The pull-up is one of the most effective upper body exercises, developing the lats, rhomboids, rear delts, and biceps. It directly improves hanging capacity, overhead positions, and general upper body pulling strength.
Setup
Grip a pull-up bar with hands slightly wider than shoulder-width, palms facing away from you (overhand/pronated grip).
Start from a dead hang with arms fully extended and shoulders engaged — pull the shoulder blades slightly down and back (active hang).
Initiate the pull by driving your elbows down and back, as though you’re trying to put your elbows in your back pockets.
Pull until your chin clears the bar, keeping your core braced and body relatively still.
Lower under control back to a full dead hang. That’s one rep.
Coaching Cues
What to feel:
Lats and upper back doing the primary work — not the biceps
Shoulder blades retracting and depressing as you pull
Core engaged to prevent swinging or kipping
Full range of motion — dead hang at the bottom, chin over the bar at the top
Common mistakes:
Using momentum (kipping) — keep the movement strict for strength development
Not reaching full extension at the bottom — always return to a dead hang
Chin jutting forward instead of pulling the chest to the bar — aim to bring your chest up, not just your chin
Grip too wide — this reduces range of motion and overloads the shoulders
Shrugging the shoulders — keep them depressed (pulled down) throughout
info
If you can’t do a full pull-up yet, start with band-assisted pull-ups or negative pull-ups (jump to the top, lower yourself slowly over 5 seconds). Building the eccentric strength first is the fastest path to your first strict pull-up.

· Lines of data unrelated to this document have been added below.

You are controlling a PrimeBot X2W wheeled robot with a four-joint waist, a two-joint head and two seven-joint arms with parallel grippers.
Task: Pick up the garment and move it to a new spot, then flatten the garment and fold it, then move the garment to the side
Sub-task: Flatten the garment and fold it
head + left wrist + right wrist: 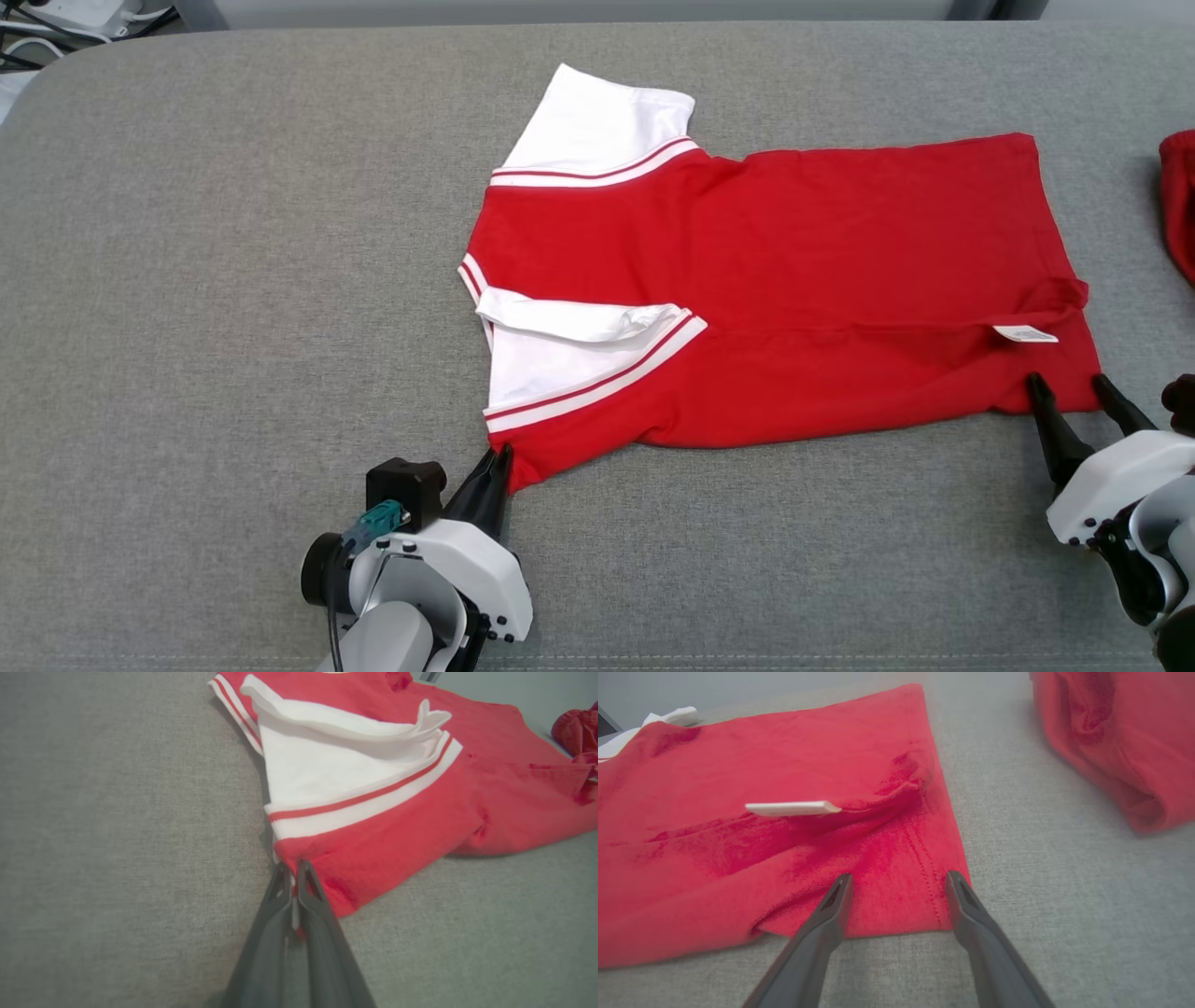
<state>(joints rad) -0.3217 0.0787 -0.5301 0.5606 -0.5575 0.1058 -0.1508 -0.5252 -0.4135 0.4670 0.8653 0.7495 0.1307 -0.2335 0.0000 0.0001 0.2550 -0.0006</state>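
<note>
A red shirt (pixel 822 243) with white sleeves and striped trim lies spread on the grey surface, collar end to the left, hem to the right. My left gripper (pixel 499 459) is shut on the shirt's near left corner (pixel 327 882), red cloth pinched between its fingers (pixel 308 891). My right gripper (pixel 1067 385) stands open at the near right hem corner (pixel 896 896), its fingers over the cloth edge and nothing held between them. A white label (pixel 791 808) sticks out of a fold just beyond the right gripper.
A second red garment (pixel 1179 201) lies at the right edge of the surface, also seen as a bundle (pixel 1111 742) to the right of the hem. The grey padded surface (pixel 233 280) spreads wide to the left and in front.
</note>
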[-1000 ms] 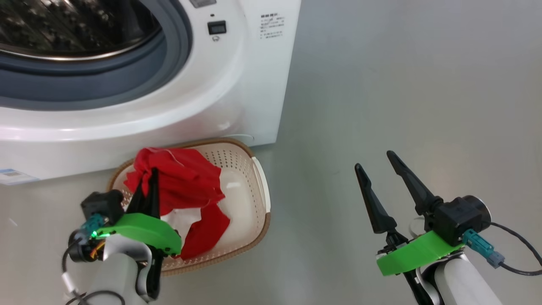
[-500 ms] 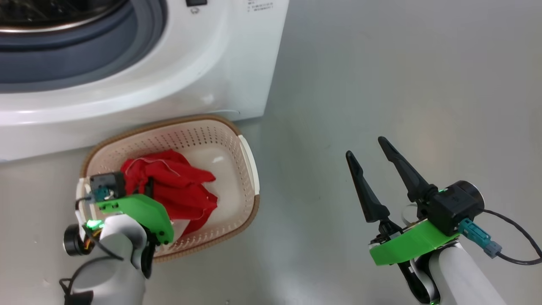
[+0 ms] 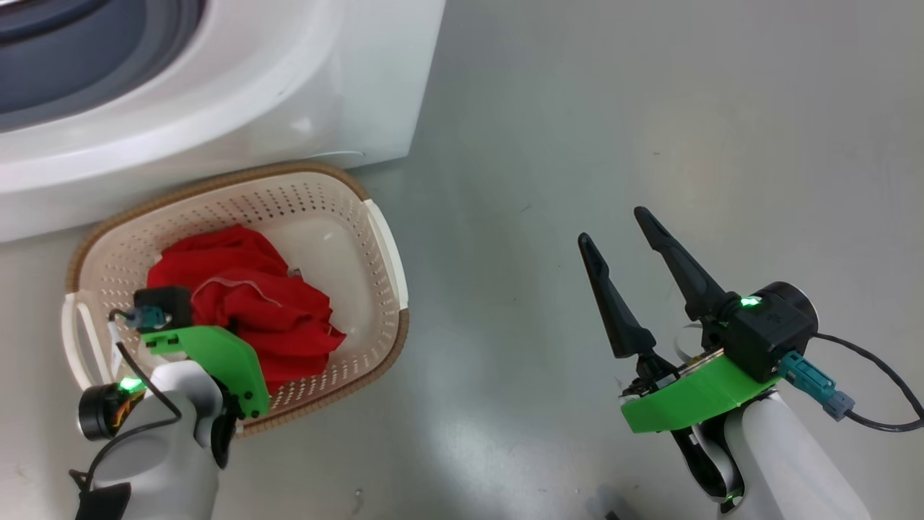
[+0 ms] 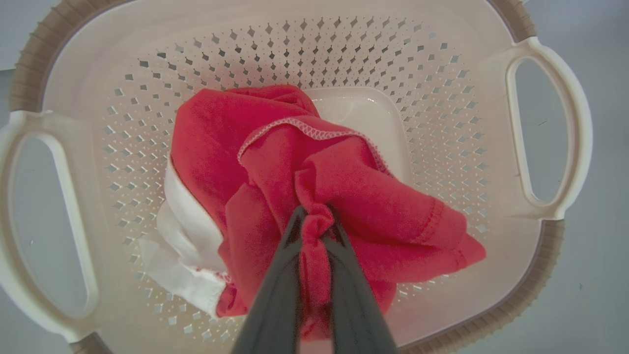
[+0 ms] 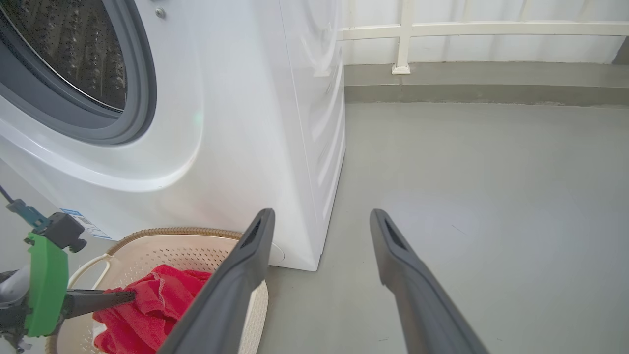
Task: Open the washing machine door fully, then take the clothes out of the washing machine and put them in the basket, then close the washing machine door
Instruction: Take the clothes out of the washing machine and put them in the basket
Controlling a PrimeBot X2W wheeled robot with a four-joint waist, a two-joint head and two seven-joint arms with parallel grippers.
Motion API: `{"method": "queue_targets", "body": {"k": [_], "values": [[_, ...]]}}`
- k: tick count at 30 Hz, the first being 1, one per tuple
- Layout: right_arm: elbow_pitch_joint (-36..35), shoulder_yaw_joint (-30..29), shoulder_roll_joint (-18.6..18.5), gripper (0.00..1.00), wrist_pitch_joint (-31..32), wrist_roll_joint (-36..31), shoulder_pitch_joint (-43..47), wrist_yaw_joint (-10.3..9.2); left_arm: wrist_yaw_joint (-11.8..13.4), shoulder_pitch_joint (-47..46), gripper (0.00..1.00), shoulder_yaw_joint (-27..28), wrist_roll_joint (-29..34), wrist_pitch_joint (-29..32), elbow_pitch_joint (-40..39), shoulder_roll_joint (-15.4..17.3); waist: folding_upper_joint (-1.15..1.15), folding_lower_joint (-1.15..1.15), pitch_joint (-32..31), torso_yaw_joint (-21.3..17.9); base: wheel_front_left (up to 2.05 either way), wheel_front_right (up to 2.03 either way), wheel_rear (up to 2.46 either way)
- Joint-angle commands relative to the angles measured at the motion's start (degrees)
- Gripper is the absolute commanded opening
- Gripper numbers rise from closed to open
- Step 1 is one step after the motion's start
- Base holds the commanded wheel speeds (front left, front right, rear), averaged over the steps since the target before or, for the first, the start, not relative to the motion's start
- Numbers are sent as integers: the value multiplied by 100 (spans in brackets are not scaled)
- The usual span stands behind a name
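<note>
The red clothes (image 3: 245, 303) with white trim lie bunched inside the cream basket (image 3: 382, 238), which stands on the floor just in front of the white washing machine (image 3: 216, 108). My left gripper (image 4: 314, 216) reaches down into the basket (image 4: 295, 54) and is shut on a fold of the red clothes (image 4: 304, 167). My right gripper (image 3: 611, 225) hovers open over bare floor to the basket's right, holding nothing. The machine's opening, with grey gasket (image 5: 142, 98) and steel drum (image 5: 73, 54), stands uncovered. The door is out of view.
Grey floor (image 3: 650, 108) stretches to the right of the machine and basket. In the right wrist view a low kerb and white railing (image 5: 403, 39) close off the far side. A dark cable (image 3: 877, 426) trails from my right wrist.
My left gripper has lowered the red clothes from above the rim down into the basket. The head camera has tilted down and right. The right gripper has stayed open.
</note>
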Motion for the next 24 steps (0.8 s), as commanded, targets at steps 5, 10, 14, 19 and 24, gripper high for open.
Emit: {"method": "queue_targets", "body": {"k": [5,10,14,19,24], "values": [[-119,86,7,100,-36,67,-51,36,0,-53,100,22,-24,18,-17,191,0,0,85,-24,0,0,0],[-76,82,7,100,-36,65,-77,36,-82,-20,100,-27,-44,-177,-8,177,0,0,24,28,0,0,0],[-39,70,7,100,-36,64,-65,36,-117,46,100,-26,-76,-461,-7,173,0,0,-84,59,0,0,0],[14,5,7,100,-36,39,-7,36,-231,169,100,-49,-119,-973,-46,142,0,0,-335,149,0,0,0],[58,-74,7,100,-36,-16,98,36,-306,349,100,-70,-151,-1197,-264,82,0,0,-644,301,0,0,0]]}}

Video and animated demos coming soon.
Programming
Parameter
Recommendation
Reps
3–8 for strength; max reps for endurance
Sets
3–5 working sets
Frequency
2–4x per week
When to do it
Upper body focus, pre-workout (after warm-up)
Progressions
Beginner: Band-assisted pull-ups or negative pull-ups (5-second lowering phase).
Intermediate: Strict bodyweight pull-ups with full range of motion. Vary grip width and orientation.